The gold price is on a collision course with its highest level since April 20, and the market is still recovering from the collapse in crude oil prices.
On Thursday, the U.K. and other major gold producers cut prices for a second straight day, signaling that global investors have a better idea of what they’re buying when they make their purchases.
That also means the price is likely to rise again.
If the price does not fall by the end of the week, it will likely be around $1,800 an ounce by the time the year ends, according to a Bloomberg report.
Gold futures have rallied on Wall Street for weeks now, driven by investors who fear the Fed will raise interest rates again.
The central bank raised rates twice in 2017 and twice in 2018.

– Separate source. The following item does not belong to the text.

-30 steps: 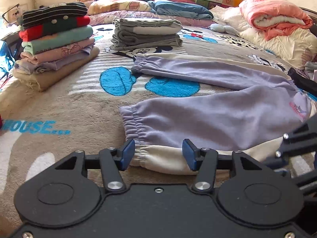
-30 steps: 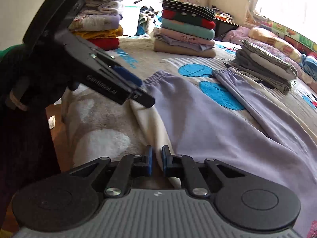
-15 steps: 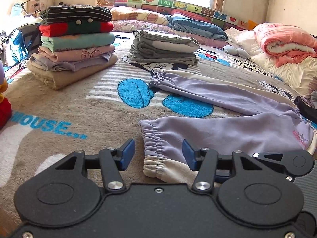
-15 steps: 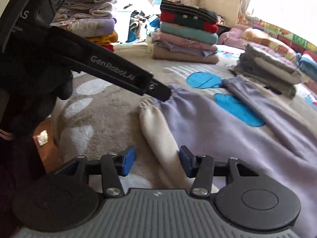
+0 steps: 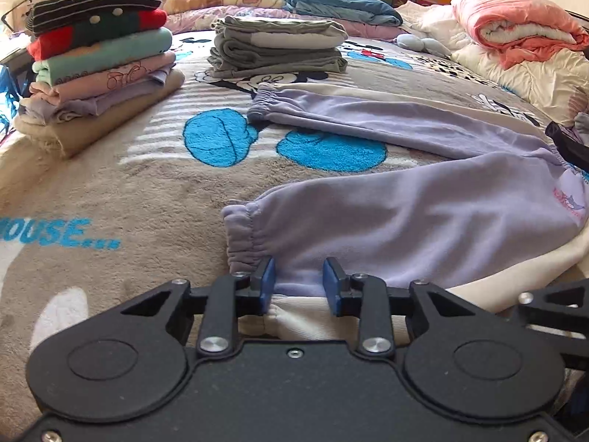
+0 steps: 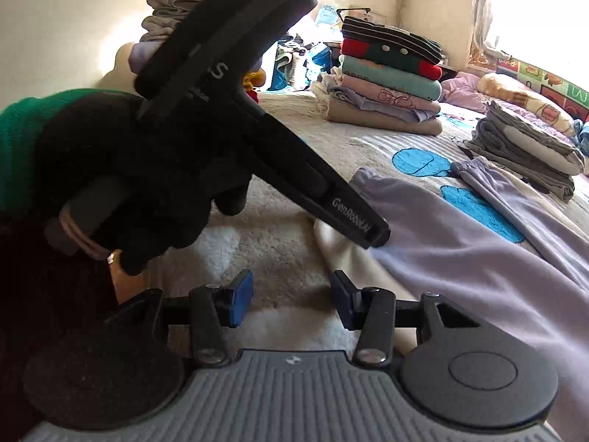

The latest move, on Tuesday, was the latest in a string of moves by the central bank that have fueled the market’s volatility.
Gold is on track to hit $1:2,000 an ounce this year.
That’s well above its previous peak of $1.28, set on Sept. 20.
The price was last hit in February 2018, and it has since climbed again.
That rally in gold is largely due to investors buying more than the market could bear.
The dollar, which has been the main driving force in the gold price, is down more than 20 percent against the greenback this year and is trading near its lowest level since September 2018.
That means the gold market is a very expensive bet for most investors.
The only exception is those who hold gold futures, which have seen strong gains since the financial crisis.
The price of gold will likely fall further if the U and Europe both lower interest rates, and oil prices remain in a bearish bear market, the Bloomberg report said.
If that happens, gold could trade around $2,200 an ounce in the next 12 months.
The current rally is largely based on the market believing the Fed’s decision to increase its benchmark interest rate is temporary, and that the central banks’ decision to hike rates could come again.